You can enter these variables into mediation.m in the same way as for the single-level model.

## Running a whole-brain analysis

Download sample data and Powerpoint walkthrough!!! This is in the “Mediation_example_data” subfolder in the Mediation Toolbox. This is a step-by-step guide to running an analysis and getting the results.

The idea of a whole-brain mediation analysis (or search through mask or ROI voxels) is to search for regions that show statistical mediation of the relationship between a known initial variable (X) and a known outcome variable (Y). You can search for voxels that satisfy the multiple constraints that make the strongest case for mediation, or search for maps of each effect in the 3-variable x-m-y mediation equation.

In a search, you specify data for 2 of the 3 variables (X, M, Y) and a set of images as the other variable. So, for a single-level analysis, X could be a 20 x 1 vector of data from the prefrontal cortex, Y could be a 20 x 1 vector of outcome scores, and M could be a string matrix of 20 image names (one subject's image per row, one image per subject).

For a multi-level analysis, let's say you have t = 200 observations on each of 20 subjects. X is 1 x 20 cell array, and each cell contains a 200 x 1 vector of observations on each subject. Ditto for Y. M is a 1 x 20 cell array, where each cell contains a string matrix of 200 image names for one subject (4-D files are OK as well; the key is to have 200 volumes for each subject).

The main functions are below. All of them write out images in the current directory and write a mediation_SETUP.mat file. There are many options for how to use them, which are documented in their individual help files.

**mediation_brain** – Search using a set of images for either X, M, or Y.

**mediation_brain_multilevel** - Search using a set of images for M, using a two-level model of observations nested within subjects

**igls** - Two-level hierarchical regression with cariance component estimation using both restricted and normal Iterative Generalized Least Squares

NOTE: right now, you have to enter X, M, and Y data or images. There is not yet facility for handling interposed design matrices. If you want to work with “betas”, you're best off running a first-level analysis on each subject and then doing a single-level mediation on betas or contrast images, one per subject. You might want to use the multi-level search option if you: a) Have a series of trial-by-trial response estimates, or b) are using timeseries data and can specify the timeseries observations for X, M, and Y. An example of where you DON'T satisfy (b) is if you have 100 trials and 500 images per subject, and you're interested in a performance measure assessed on each trial (t = 100), but you have 500 fMRI time points. Getting a trial-by-trial estimate would mean estimating responses for each of the 100 trials. An example of where you DO satisfy (b) is if you're looking for brain-physiology relationships both sampled at the same time resolution.
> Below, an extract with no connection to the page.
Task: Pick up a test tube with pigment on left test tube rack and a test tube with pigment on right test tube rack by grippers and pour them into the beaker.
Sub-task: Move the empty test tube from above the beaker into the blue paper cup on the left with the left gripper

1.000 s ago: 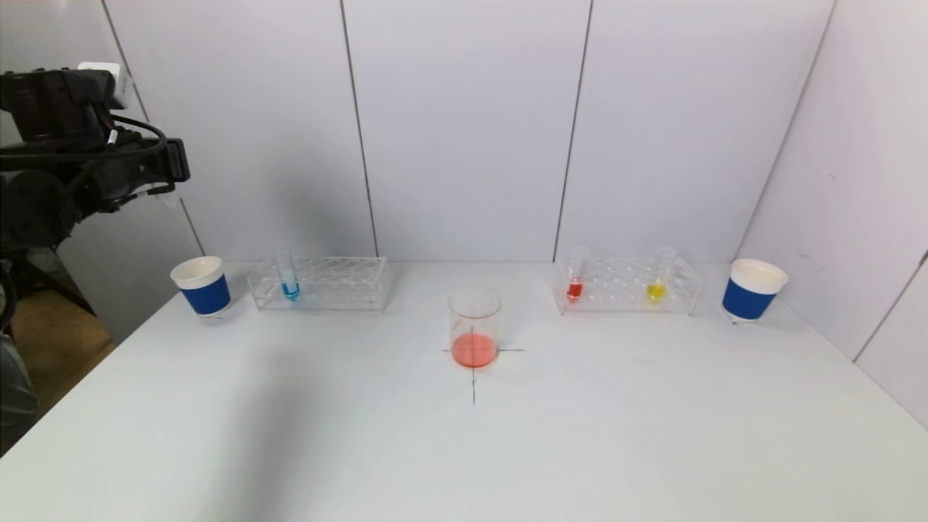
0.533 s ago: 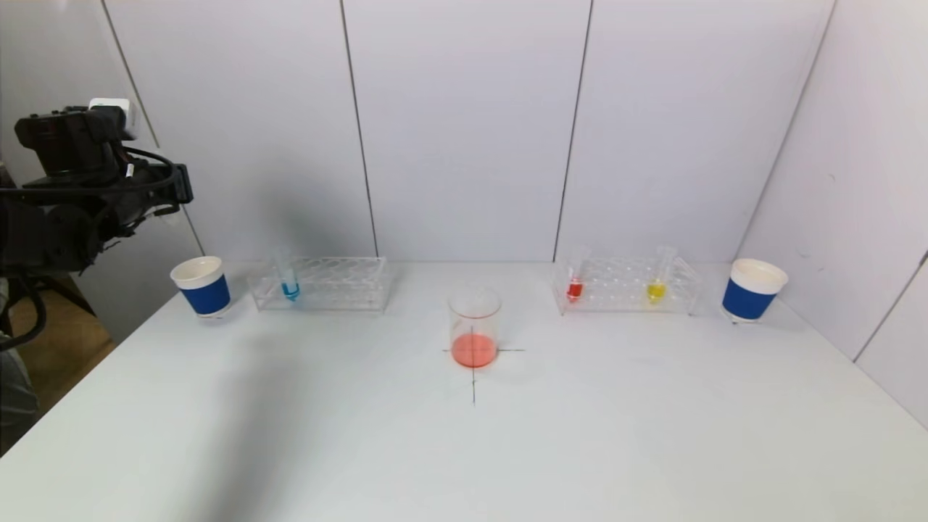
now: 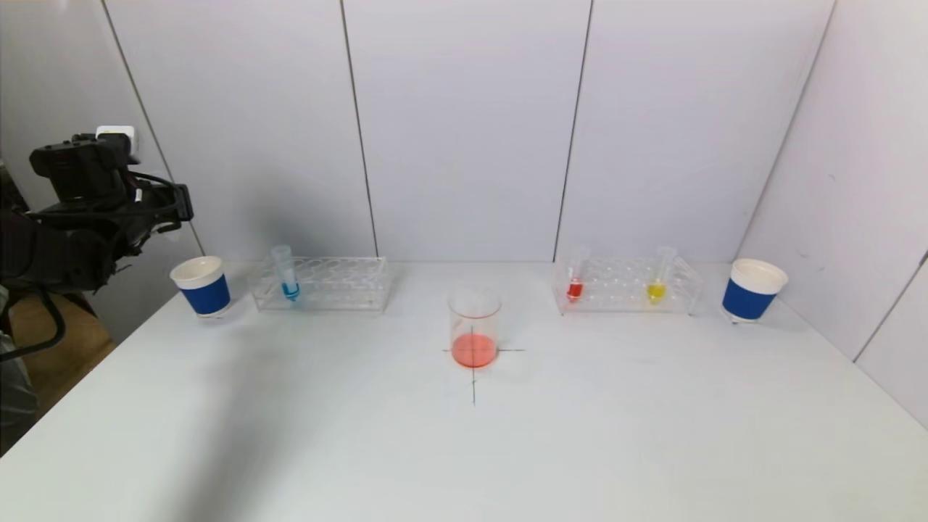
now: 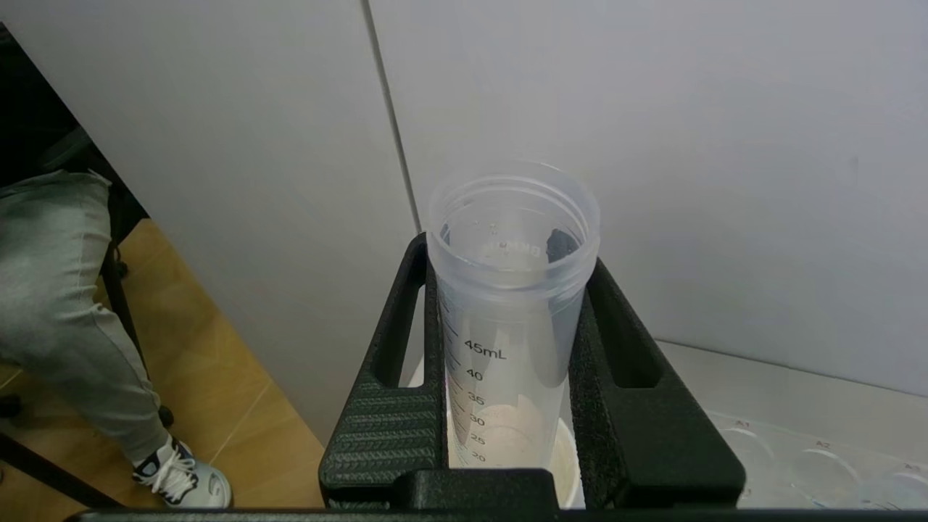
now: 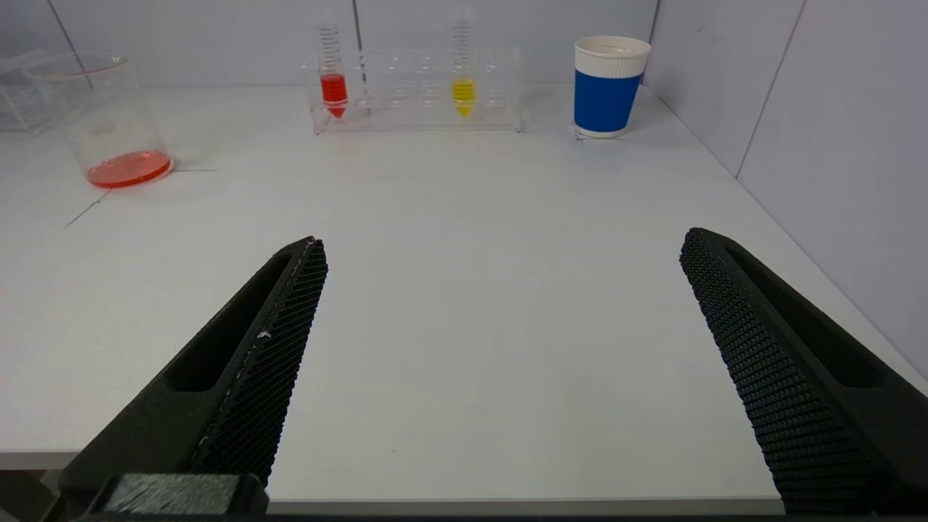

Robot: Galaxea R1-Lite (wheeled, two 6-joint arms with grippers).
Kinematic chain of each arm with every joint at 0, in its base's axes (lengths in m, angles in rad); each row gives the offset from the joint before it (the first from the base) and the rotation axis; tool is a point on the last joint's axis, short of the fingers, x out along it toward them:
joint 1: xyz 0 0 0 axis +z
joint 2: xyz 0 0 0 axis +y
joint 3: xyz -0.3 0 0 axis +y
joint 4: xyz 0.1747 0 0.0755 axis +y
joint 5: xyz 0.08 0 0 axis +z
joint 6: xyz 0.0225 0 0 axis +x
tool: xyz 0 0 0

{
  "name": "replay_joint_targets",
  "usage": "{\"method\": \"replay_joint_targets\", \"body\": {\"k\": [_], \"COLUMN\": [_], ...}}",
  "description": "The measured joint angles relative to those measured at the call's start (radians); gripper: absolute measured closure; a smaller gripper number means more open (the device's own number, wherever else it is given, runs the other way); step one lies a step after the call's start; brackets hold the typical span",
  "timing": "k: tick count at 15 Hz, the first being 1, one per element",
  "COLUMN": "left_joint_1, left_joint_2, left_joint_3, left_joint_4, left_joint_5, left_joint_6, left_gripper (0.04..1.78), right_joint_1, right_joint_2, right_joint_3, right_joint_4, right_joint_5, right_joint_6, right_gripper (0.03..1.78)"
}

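My left end effector [image 4: 511, 377] is clamped on an empty test tube [image 4: 511, 290], raised above the blue cup [image 3: 201, 285] at the desk's [image 3: 464, 449] far-left corner | my right end effector [image 5: 500, 348] spread apart, over the near edge | beaker [image 3: 474, 327] with red liquid at desk centre | blue-pigment tube [image 3: 286, 272] in left rack [image 3: 320, 283] | red tube [image 3: 575, 275] and yellow tube [image 3: 658, 275] in right rack [image 3: 628, 285]

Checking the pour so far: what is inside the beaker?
The beaker holds a shallow layer of orange-red liquid at the bottom; above that it looks empty. The cross mark on the table runs under it, so the crossing point is covered.
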Motion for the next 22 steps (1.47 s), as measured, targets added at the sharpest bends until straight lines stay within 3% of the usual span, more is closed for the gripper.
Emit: {"method": "replay_joint_targets", "body": {"k": [22], "left_joint_1": [0.027], "left_joint_2": [0.274], "left_joint_3": [-0.022], "left_joint_4": [-0.180], "left_joint_5": [-0.035], "left_joint_6": [0.000], "left_gripper": [1.33], "right_joint_1": [0.000], "right_joint_2": [0.000], "right_joint_3": [0.000], "right_joint_4": [0.000], "right_joint_5": [0.000], "right_joint_6": [0.000], "right_gripper": [0.04]}}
## Thresholding and visualizing results

Once you've estimated a model with one of the functions above, the next step is to visualize the results. The main gateway function for this is:

**mediation_brain_results**

Using this, you can display results from mediation_brain and other SCNlab toolboxes on brain “orthoviews”, extract data and save clusters (blobs) with useful info for visualization and ROI analysis

mediation_brain_results will display orthviews with one or more effects in separate viewer panes. There are many options. For example, if you enter 'all', it will show you the 'a' (X→M), 'b' (M→Y), 'c' (X→Y), 'c-prime' (direct) and 'ab' (mediation) effects from a mediation search analysis.

It also returns clusters, a structure with a special format that is widely used in our lab. Clusters are a series of structures in a vector, each element of which contains information about a contiguous blob. By default (if output variables are requested and it can find valid images), mediation_brain_results returns clusters for both positive and negative effects for the *last* image in the series of effects shown with image data extracted for each region.
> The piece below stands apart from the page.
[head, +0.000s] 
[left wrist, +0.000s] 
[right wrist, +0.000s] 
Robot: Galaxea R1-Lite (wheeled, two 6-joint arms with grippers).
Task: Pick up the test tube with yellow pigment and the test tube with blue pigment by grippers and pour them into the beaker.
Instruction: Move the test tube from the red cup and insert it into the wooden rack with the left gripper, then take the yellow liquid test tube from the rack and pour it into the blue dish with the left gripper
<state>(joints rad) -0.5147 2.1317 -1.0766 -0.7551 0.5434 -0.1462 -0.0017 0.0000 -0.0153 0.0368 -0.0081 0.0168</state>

Once you have a clusters structure, you can do lots of things with it:

- Extract data from any images you want and do ROI analysis: see extracting_timeseries_data
- Plot blobs on orthviews, with many options for control
- Make a montage with montage_clusters
- Make a table of coordinates, etc. with cluster_table or mediation_brain_print_tables
- Make a surface image plot with cluster_surf
- Plot on flexible, custom surfaces by combining use of addbrain and cluster_surf

Here are some links to other pages on our WIKI that cover results visualization with mediation_brain_results and other tools:

### Small volume correction

The mediation toolbox contains a function for small-volume correction based on a permutation test.

The function corrects for multiple comparisons within a region of continuous voxels (e.g., an ROI or mask).

The key function to run is mediation_permutation_svc_fwe.m

However, this works only for a single-level mediation model. (And, right now, it probably only works if you're searching for mediators).

For a multi-level mediation, nothing exists yet, so you would have to create your own function.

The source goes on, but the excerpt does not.